What the task requires »
Once you have located the line containing "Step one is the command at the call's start" in the material below, return it exactly along with each line after it through the line containing "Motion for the".

• • • • • • •

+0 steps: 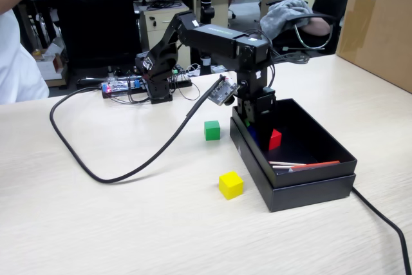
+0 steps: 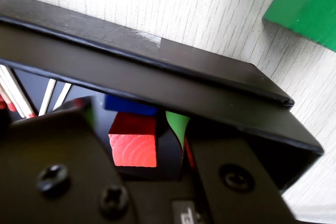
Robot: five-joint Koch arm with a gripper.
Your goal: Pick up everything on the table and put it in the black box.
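Reaching down into the black box [image 1: 322,178] at its far left corner, gripper [image 2: 157,150] standing spread, pinching nothing. Lying inside the box: red cube [image 1: 275,138] between the jaws in the wrist view, blue cube [image 2: 128,105] just behind it (mostly hidden). Sitting on the table [image 1: 96,223], just beside the box's left wall: green cube [image 1: 212,130] and yellow cube [image 1: 230,185]. No readable writing anywhere.

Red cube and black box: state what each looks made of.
Red cube: probably painted wood; the wrist view shows curved grain lines on its end face under a matte red coat. Black box: likely cardboard or thin board, matte black, with thin straight walls and a scuffed pale mark on the rim.
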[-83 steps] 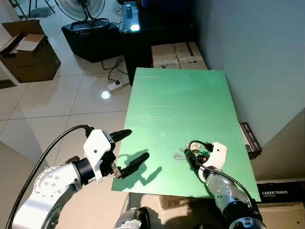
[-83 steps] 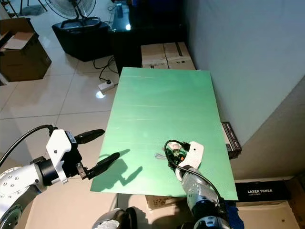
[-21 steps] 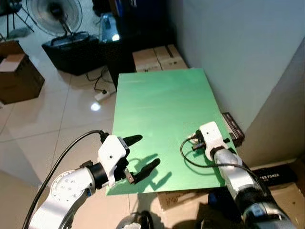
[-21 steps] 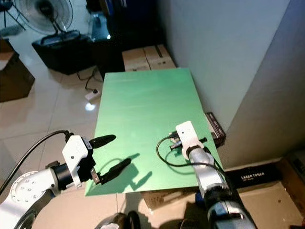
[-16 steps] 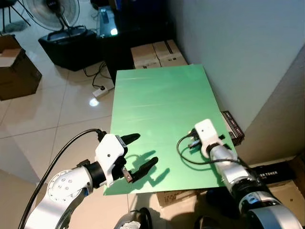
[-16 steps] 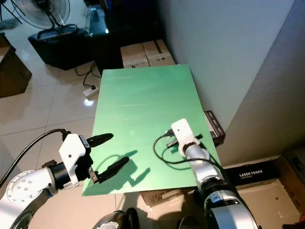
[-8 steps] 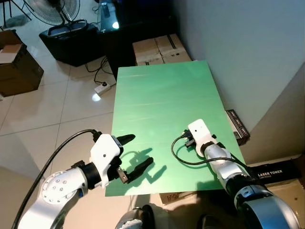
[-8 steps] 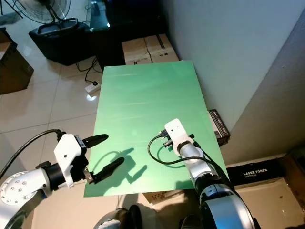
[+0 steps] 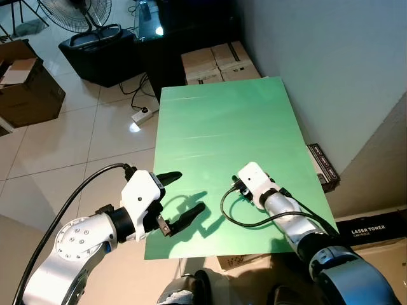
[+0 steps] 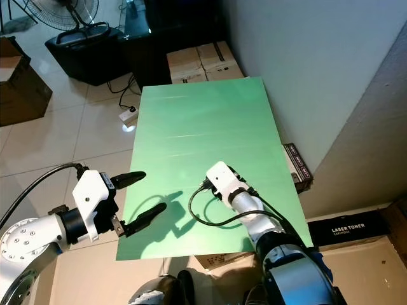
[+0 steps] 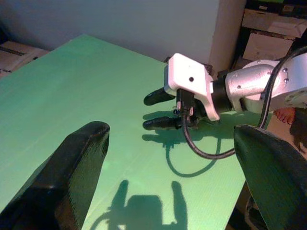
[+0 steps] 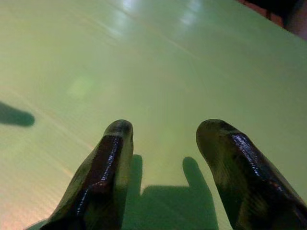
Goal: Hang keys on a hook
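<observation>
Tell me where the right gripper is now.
In the left eye view, the right gripper is over the green board, near its right front part, fingers open and empty.

A flat green tabletop (image 9: 222, 127) runs away from the robot along a grey wall, standing over a pale tiled floor (image 9: 57, 140). Its surface looks matte with faint glare streaks. In the right wrist view, green board (image 12: 144, 57) lies bare ahead of the two black fingertips (image 12: 112, 143) and between them, with their shadow falling just beneath. In the left wrist view, the board spreads between the dark fingers (image 11: 81, 158), bearing cast shadows.
</observation>
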Motion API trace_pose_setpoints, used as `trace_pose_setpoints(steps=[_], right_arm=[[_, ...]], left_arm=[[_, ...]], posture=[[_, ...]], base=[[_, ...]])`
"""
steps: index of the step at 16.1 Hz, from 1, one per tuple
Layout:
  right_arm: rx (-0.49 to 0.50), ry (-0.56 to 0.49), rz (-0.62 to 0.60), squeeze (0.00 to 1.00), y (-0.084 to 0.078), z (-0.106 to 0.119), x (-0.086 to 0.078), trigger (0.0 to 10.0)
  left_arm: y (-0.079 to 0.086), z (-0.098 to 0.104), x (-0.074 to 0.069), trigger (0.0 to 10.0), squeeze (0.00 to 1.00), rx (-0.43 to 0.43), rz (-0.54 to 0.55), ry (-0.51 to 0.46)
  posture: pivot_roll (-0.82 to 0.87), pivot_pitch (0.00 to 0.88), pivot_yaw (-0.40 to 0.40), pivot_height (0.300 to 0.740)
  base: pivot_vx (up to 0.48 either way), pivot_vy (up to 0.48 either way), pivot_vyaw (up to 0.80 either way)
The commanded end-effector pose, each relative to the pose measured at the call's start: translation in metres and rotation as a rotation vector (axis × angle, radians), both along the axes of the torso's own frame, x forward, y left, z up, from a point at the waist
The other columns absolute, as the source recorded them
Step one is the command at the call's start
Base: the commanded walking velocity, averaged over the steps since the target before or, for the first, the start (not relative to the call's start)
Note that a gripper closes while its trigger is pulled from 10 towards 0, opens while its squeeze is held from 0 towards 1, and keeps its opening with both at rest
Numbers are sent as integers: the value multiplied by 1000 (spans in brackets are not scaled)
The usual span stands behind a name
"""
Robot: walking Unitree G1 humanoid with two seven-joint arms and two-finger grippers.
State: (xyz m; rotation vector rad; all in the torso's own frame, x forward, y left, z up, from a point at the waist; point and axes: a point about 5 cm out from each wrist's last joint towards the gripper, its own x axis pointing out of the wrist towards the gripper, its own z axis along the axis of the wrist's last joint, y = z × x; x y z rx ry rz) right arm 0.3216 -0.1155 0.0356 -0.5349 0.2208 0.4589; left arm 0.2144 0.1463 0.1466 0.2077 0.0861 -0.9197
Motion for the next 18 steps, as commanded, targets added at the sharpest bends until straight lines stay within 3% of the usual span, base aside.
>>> trace_pose_setpoints(steps=[1, 3, 6, 7, 8, 10, 12, 15, 18], right_arm=[[28, -34, 5, 0, 9, 5, 2, 10000], [74, -35, -26, 0, 11, 1, -4, 10000], [140, -47, -54, 0, 4, -16, -38, 10000], [155, -46, -91, 569, -3, -18, -45, 10000], [167, -37, -109, 1000, -5, -19, -47, 10000], [220, 21, -247, 1000, -18, -29, -64, 10000], [143, 2, -277, 1000, -30, -31, -75, 10000], [85, 62, -257, 1000, -44, -39, -89, 10000], [13, 62, -305, 1000, -63, -40, -89, 10000]], left_arm=[[4, -3, 0, 10000, 0, 12, 8, 18], [5, -3, 0, 10000, 0, 11, 8, 17], [4, -4, -1, 10000, 0, -2, 3, 17], [4, -4, -2, 10000, 0, -4, -1, 17], [4, -5, -2, 10000, 0, -5, -3, 17], [2, -5, -2, 10000, 0, -9, -12, 16], [1, -4, 0, 10000, 0, -11, -17, 11], [1, -3, -1, 10000, 0, -18, -13, 12], [1, -3, -1, 10000, 0, -21, -14, 12]], posture=[[127, 143, 202, 740], [126, 135, 194, 740], [118, 121, 180, 740], [113, 117, 175, 740], [109, 113, 176, 740], [102, 108, 179, 740], [104, 105, 180, 740], [107, 108, 179, 740], [107, 105, 181, 740]], base=[[0, 0, 0], [0, 0, 0], [0, 0, 0], [0, 0, 0], [0, 0, 0], [0, 0, 0], [0, 0, 0], [0, 0, 0], [0, 0, 0]])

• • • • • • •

Task solution »
Step one is the command at the call's start
Base: the commanded walking velocity, averaged over the steps since the target before or, for the first, the start (not relative to the call's start)
Note that a gripper closes while its trigger is pulled from 10 towards 0, opens while its squeeze is held from 0 towards 1, and keeps its opening with both at rest
Numbers are sent as integers: the value multiplied by 1000 (spans in brackets are not scaled)
The usual span stands behind a name
"""
Robot: walking Unitree G1 humanoid with two seven-joint arms and two-finger grippers.
State: (xyz m; rotation vector rad; all in the torso's own frame, x forward, y left, z up, from a point at the waist; point and axes: a point about 5 cm out from each wrist's last joint towards the gripper, its own x axis pointing out of the wrist towards the gripper, its own z axis along the axis of the wrist's last joint, y = z × x; x y z rx ry rz) right arm 0.3216 -0.1155 0.0356 -0.5349 0.2208 0.4589; left arm 0.2144 0.1463 0.1466 0.2077 0.0861 -0.9197
Motion for the next 18 steps, as commanded, targets added at the sharpest bends until straight lines stay within 3% of the usual span, base aside.

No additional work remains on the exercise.